Retirement planning involves carefully making financial goals that allow you to live off of your savings at some point in the future. When saving and investing money, you may want to allocate a portion of your retirement funds to the safest investment possible. While there are many investment options for you to choose from, only a few types of investments offer you guarantees against losing your retirement money.

  1. Types

    • The types of investments that represent the safest place for your retirement funds are investments in fixed interest and insured financial products. These products include bank CDs, fixed annuities, whole life insurance and some types of bonds. Any investment which guarantees a return of your money plus interest represents the safest investment for your retirement savings.

    Significance

    • The significance of guaranteed investment and savings products is that your money is generally invested into income-producing assets. These assets are guaranteed by a life insurance company, a bank or a government. Many times, these investments are guaranteed by the issuing financial institution, as well as a state or the federal government.

    Benefit

    • The benefit of investing in safe investments is that you are guaranteed the return of your money. You cannot lose your retirement savings. By placing your money into the safest investments possible, your retirement savings earns a predictable rate of return.
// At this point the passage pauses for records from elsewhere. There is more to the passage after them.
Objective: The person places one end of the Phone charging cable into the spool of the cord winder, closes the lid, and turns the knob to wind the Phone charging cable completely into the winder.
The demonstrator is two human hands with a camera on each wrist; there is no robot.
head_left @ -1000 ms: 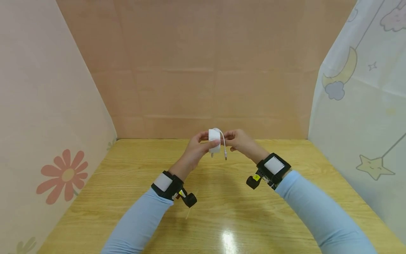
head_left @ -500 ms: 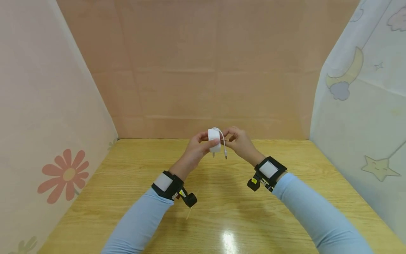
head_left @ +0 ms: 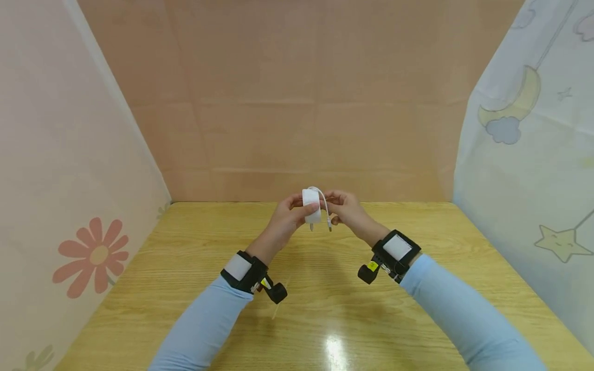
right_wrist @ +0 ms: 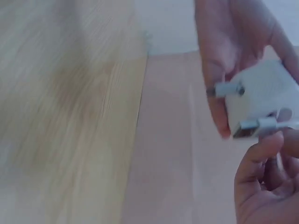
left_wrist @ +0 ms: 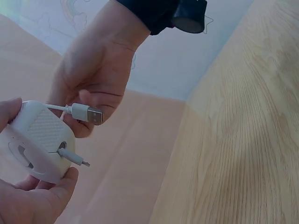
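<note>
My left hand [head_left: 289, 219] grips a small white charger block [head_left: 312, 204] above the far middle of the wooden table [head_left: 325, 314]. A thin white cable [head_left: 326, 202] loops from the block's top. My right hand [head_left: 346, 209] pinches that cable just behind its USB plug [head_left: 329, 223]. In the left wrist view the block [left_wrist: 39, 142] rests between my thumb and fingers, with the metal USB plug [left_wrist: 87, 114] held in front of the right hand [left_wrist: 96, 79]. A second short plug [left_wrist: 72, 157] sticks out of the block. The right wrist view is blurred but shows the block [right_wrist: 264, 95] and the plug [right_wrist: 254, 126].
A pink board [head_left: 297, 103] closes the back of the table. A sheet with a flower print [head_left: 88, 257] stands on the left, one with a moon and stars [head_left: 524, 134] on the right. Both wrists carry black camera straps [head_left: 252, 273].
My right hand has drawn a little closer to the block, bringing the USB plug nearer to it. The left hand has barely moved.
</note>
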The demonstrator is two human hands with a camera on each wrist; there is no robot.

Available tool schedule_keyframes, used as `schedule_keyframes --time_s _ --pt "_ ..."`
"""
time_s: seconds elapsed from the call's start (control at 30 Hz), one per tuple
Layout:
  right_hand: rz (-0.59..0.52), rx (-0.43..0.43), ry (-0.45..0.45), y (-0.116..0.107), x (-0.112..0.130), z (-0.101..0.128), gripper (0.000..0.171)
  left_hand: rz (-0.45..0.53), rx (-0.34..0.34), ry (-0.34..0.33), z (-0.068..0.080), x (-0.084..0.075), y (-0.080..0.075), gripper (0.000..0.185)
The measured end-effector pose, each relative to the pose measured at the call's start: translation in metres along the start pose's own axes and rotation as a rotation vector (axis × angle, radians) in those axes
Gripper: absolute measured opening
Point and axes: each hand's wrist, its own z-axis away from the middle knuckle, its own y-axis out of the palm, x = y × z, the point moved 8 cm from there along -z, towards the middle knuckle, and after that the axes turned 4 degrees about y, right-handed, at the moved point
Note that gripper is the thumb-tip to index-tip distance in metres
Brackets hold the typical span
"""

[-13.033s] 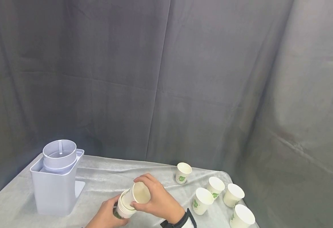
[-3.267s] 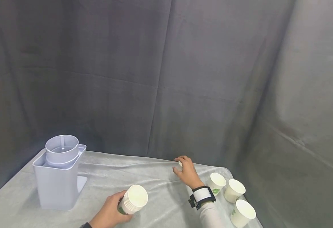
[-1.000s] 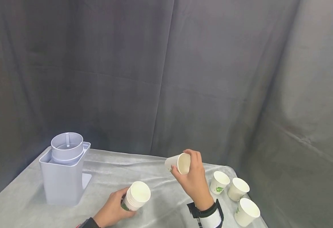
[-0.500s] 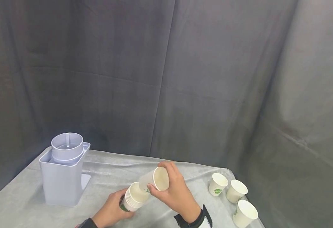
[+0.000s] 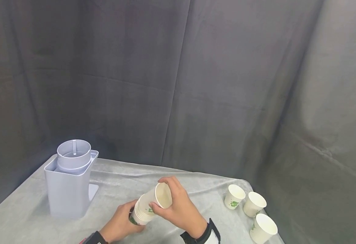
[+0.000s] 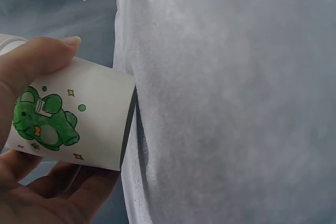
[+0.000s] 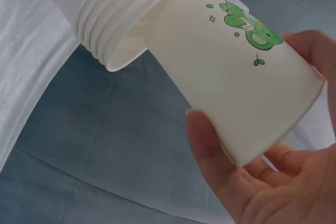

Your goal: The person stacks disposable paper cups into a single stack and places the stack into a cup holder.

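From the head view I see my right hand point(image 5: 178, 210) gripping a white paper cup with a green cartoon print point(image 5: 158, 200), its base pushed partway into the stack of nested white paper cups point(image 5: 139, 214) that my left hand point(image 5: 121, 223) grips, tilted, low over the near middle of the grey cloth-covered tabletop point(image 5: 120, 184). The right wrist view shows what the head view hides: the cup's wall sits inside the stack's ribbed rims point(image 7: 113, 17), thumb and fingers curled around its mouth. The left wrist view shows the stack's base point(image 6: 128, 124) touching the cloth. A pale grey plastic cup dispenser point(image 5: 69, 183) stands far left; three loose paper cups point(image 5: 251, 211) stand upright at right.
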Motion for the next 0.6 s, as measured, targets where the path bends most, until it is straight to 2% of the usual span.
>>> schedule_keyframes --time_s 0.23,0.43,0.6 --pt "0.012 0.011 0.010 0.005 -0.004 -0.002 0.059 -0.012 0.010 -0.019 0.000 0.001 -0.001 0.076" --pt "0.022 0.068 0.044 0.017 -0.008 0.000 0.061 -0.017 0.011 -0.004 0.001 0.002 -0.001 0.076" --pt "0.063 0.103 0.037 0.026 -0.009 0.003 0.062 -0.033 -0.005 0.031 0.000 -0.001 -0.001 0.074"
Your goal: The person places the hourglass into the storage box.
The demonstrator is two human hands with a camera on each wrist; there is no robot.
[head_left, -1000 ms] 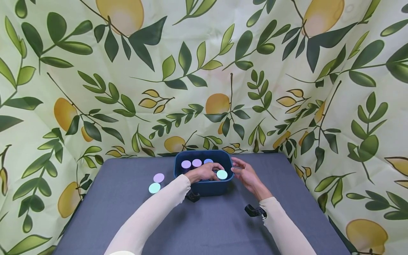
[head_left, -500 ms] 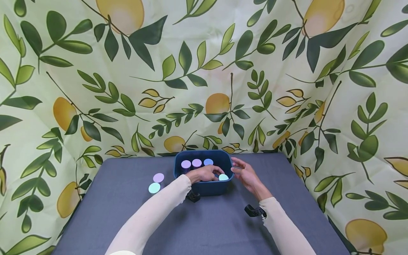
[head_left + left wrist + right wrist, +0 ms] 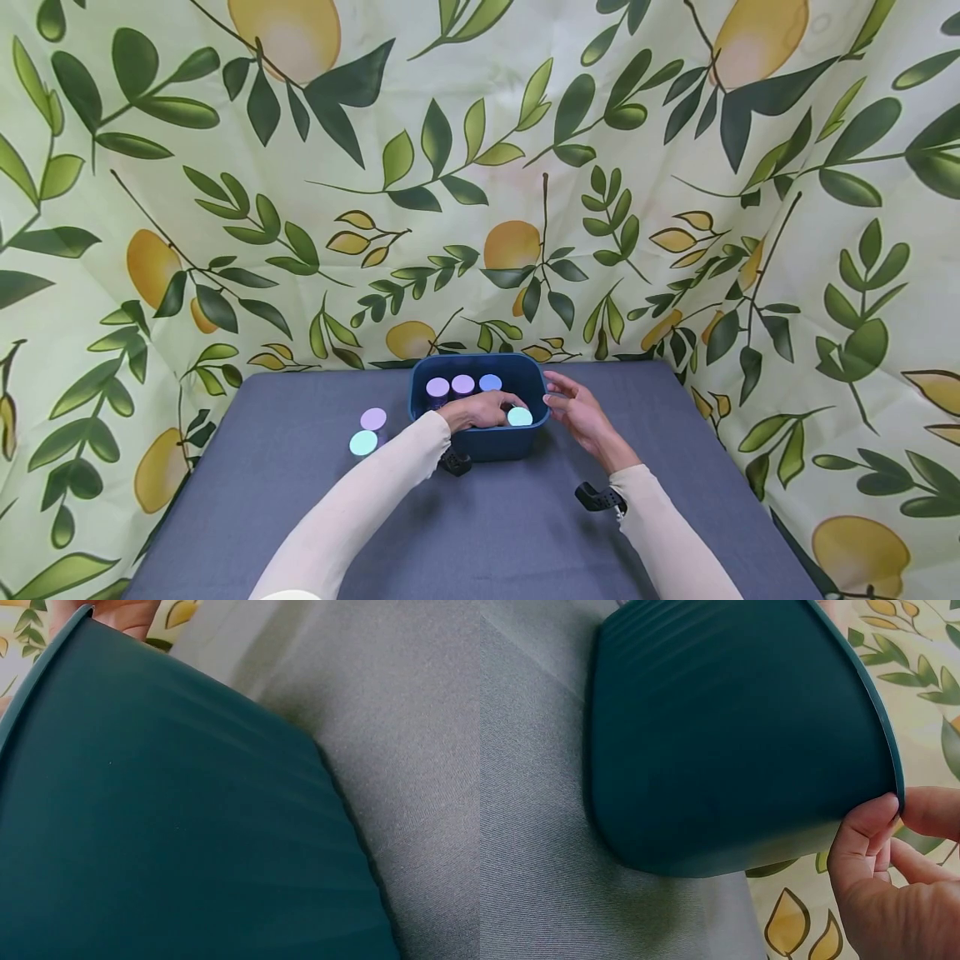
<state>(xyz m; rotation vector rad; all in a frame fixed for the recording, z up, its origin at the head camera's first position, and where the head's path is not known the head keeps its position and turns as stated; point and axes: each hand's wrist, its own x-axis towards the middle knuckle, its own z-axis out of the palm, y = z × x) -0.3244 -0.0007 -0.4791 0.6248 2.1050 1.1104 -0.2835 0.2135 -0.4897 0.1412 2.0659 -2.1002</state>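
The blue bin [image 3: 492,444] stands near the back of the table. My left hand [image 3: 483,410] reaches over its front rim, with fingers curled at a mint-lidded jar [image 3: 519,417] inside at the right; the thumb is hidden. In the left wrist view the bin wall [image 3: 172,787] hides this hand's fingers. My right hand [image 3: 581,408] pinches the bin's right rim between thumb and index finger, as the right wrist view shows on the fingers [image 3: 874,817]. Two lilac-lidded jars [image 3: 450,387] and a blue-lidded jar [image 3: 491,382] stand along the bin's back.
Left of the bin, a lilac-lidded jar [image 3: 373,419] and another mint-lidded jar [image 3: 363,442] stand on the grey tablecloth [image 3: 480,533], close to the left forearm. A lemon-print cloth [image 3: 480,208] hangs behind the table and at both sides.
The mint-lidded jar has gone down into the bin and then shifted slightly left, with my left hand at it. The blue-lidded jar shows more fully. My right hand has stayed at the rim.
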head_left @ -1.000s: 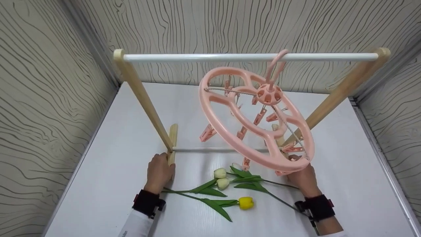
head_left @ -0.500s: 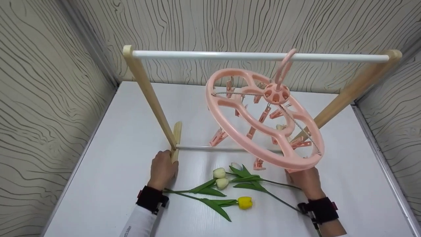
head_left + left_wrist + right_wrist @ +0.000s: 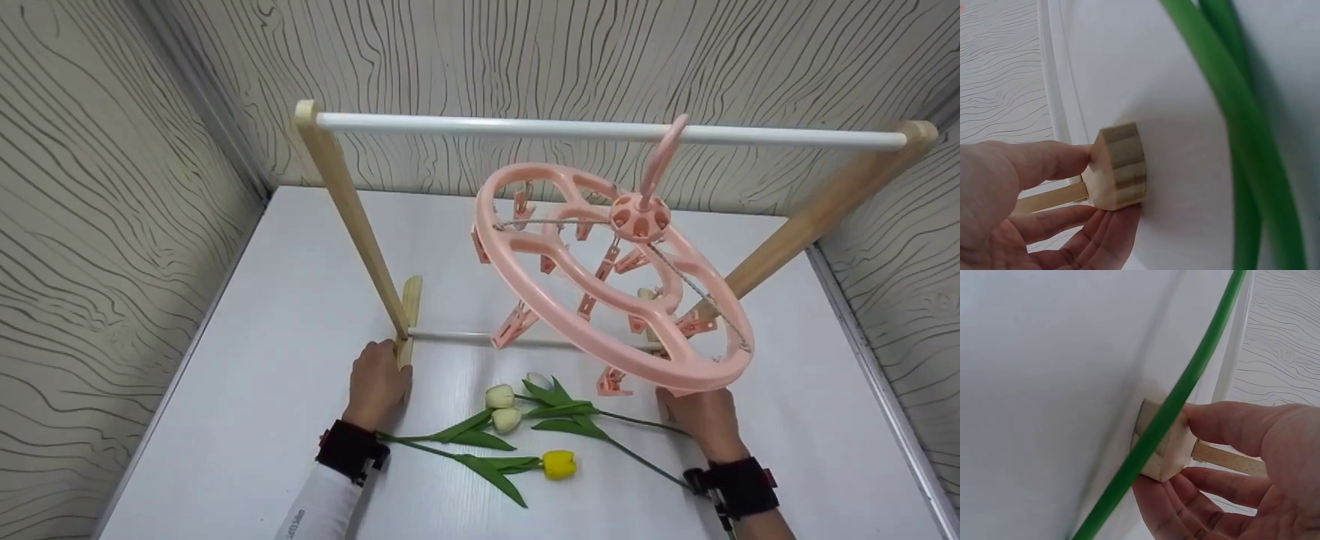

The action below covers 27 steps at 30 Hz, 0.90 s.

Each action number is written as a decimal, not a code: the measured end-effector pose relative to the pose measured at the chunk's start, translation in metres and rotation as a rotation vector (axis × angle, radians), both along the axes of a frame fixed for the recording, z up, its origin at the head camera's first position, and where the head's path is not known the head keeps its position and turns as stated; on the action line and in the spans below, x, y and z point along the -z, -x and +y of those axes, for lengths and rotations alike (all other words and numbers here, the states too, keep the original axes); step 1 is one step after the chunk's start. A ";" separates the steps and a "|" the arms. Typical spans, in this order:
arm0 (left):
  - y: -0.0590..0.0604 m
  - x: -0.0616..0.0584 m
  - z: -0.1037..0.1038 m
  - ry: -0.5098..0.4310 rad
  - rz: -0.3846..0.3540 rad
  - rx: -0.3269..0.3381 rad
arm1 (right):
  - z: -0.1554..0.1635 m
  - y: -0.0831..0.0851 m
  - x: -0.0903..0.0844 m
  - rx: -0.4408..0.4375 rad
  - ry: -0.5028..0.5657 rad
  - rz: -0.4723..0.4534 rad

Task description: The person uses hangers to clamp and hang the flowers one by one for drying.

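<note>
A wooden rack with a white top bar (image 3: 600,131) stands on the white table (image 3: 285,300). A pink round clip hanger (image 3: 611,281) hangs tilted from the bar by its hook. My left hand (image 3: 379,386) grips the near end of the rack's left wooden foot (image 3: 409,315); in the left wrist view thumb and fingers close round the foot's end (image 3: 1120,166). My right hand (image 3: 701,420) grips the right foot's end (image 3: 1165,444), which the hanger hides in the head view. Artificial tulips (image 3: 517,427) lie between my hands.
Wood-grain patterned walls (image 3: 90,225) enclose the table on the left, back and right. A green tulip stem (image 3: 1185,394) crosses in front of the right foot's end. Two green stems (image 3: 1247,157) lie beside the left foot.
The rack and both hands have shifted to the right across the table. The pink hanger has swung to the right with it. The tulips have stayed in place.
</note>
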<state>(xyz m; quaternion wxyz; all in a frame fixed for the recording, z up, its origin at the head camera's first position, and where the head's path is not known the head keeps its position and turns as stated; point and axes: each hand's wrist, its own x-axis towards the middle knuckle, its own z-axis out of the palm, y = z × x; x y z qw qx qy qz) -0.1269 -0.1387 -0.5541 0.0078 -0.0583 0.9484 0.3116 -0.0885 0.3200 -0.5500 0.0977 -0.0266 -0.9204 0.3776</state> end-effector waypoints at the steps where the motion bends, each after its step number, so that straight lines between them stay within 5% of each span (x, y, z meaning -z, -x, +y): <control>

Most often, you can predict how much money you will have 10, 20 and even 30 years into the future.

    Disadvantage

    • The disadvantage to the safest of investments is that they are also the lowest paying. Because you are not taking on the risk associated with more volatile investments, like growth stocks or equity mutual funds, you don't realize the potential for high returns that are associated with these other types of investments. Consequently, the safest investments may also lag behind inflation, or may require that you contribute more money to your retirement account to make up for the fact that you are not achieving a very high rate of return.

    Consideration

    • Consider putting only a portion of your retirement savings into a fixed-interest account. This way, you can diversify your retirement savings while still protecting at least some of it. How much you allocate to safe investments depends on your risk tolerance and how long you have until you retire.